Quand ce petit Julien est arrivé dans son foyer, c’est l’engagement qu’elle a pris au même titre que son conjoint et ses enfants : l’aimer, l’aider, le soutenir, l’accompagner, en d’autres mots, lui donner un véritable foyer, une véritable famille, enfin.

« Pas des bébés tout roses »

Mais il faut savoir que les enfants confiés aux familles d’accueil « ne sont pas de beaux bébés tout roses », indique Geneviève Barry.

Le petit Julien souffrait d’un retard de langage. De troubles de comportement et d’attachement bien sûr. « Au début, les seuls mots qu’on pouvait comprendre quand il nous parlait, c’étaient de mauvais mots... » se souviennent ses deux parents d’accueil.

Le couple s’y attendait. Les enfants aussi blessés par la vie se méfient. Ils souffrent en permanence. Quand ils commencent à aller un peu mieux, ils versent parfois dans l’autosabotage. Le défi est constant.

« Une fois, nous sommes allés au cinéma. Est-ce que c’était le premier cinéma de Julien? On ne le sait pas. Mais je m’en souviendrai toujours, Julien était émerveillé, il avait adoré ça, on était tellement contents tout le monde! En marchant vers la voiture après le cinéma, il s’est mis à faire une crise comme j’en avais jamais vu. Il était couché par terre, à hurler, on ne pouvait pas le toucher. Clairement, Julien était trop heureux, il ne savait pas comment gérer cette émotion-là », raconte Geneviève Barry.

Quand l’enfant est arrivé chez les Barry-Rodrigue, on a dit à sa famille d’accueil que Julien ne pourrait pas commencer la maternelle à la date supposée, qu’il ne serait pas prêt à cinq ans. Mais Julien a commencé sa maternelle. Il l’a même réussie! Il s’est fait des amis.

La fierté de ses parents est palpable.

Les parents s’accrochent aux bons moments et doivent garder le cap quand ça va moins bien. Toujours et constamment. Il est hors de question de prendre une pause de 15 minutes, un soir en préparant le souper, et de laisser les enfants se chamailler dans le salon comme cela peut se faire dans d’autres familles.

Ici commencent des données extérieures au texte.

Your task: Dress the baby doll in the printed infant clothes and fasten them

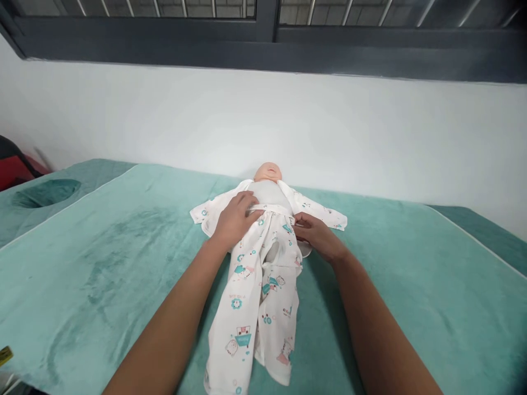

« Les enfants qui ont vécu l’abandon et la négligence ont besoin d’un cadre, du même cadre, sans relâche », ajoute Mme Barry.

Frères séparés

Quand il a été placé chez les Barry-Rodrigue, Julien avait dû laisser son frère derrière lui, un frère confié à une autre famille... volontairement. « Pour des raisons d’attachement, il a été évalué que ce serait mieux pour les enfants d’être séparés, même si nous étions prêts à prendre les deux garçons... C’est décidé par des psychologues, par un groupe de personnes qui évaluent les enfants, mais comment expliquer ça à des enfants? » demandent les parents de cœur.

L’été passé, un défi supplémentaire s’est ajouté. Le frère de Julien n’allait pas bien du tout. À moins de 24 heures d’avis, la DPJ devait le déplacer de sa famille. On parlait de graves problèmes de comportements, entre autres. Les Barry-Rodrigue ont été appelés. « On était la dernière chance de Samuel* en famille d’accueil. Sinon, il s’en allait à Val-du-Lac pour le reste de son parcours en protection de la jeunesse... » dit-elle.

La famille au grand cœur ne pouvait pas refuser. Le garçon blessé s’est joint à la fratrie. Lui aussi, aujourd’hui, il fait partie de la famille.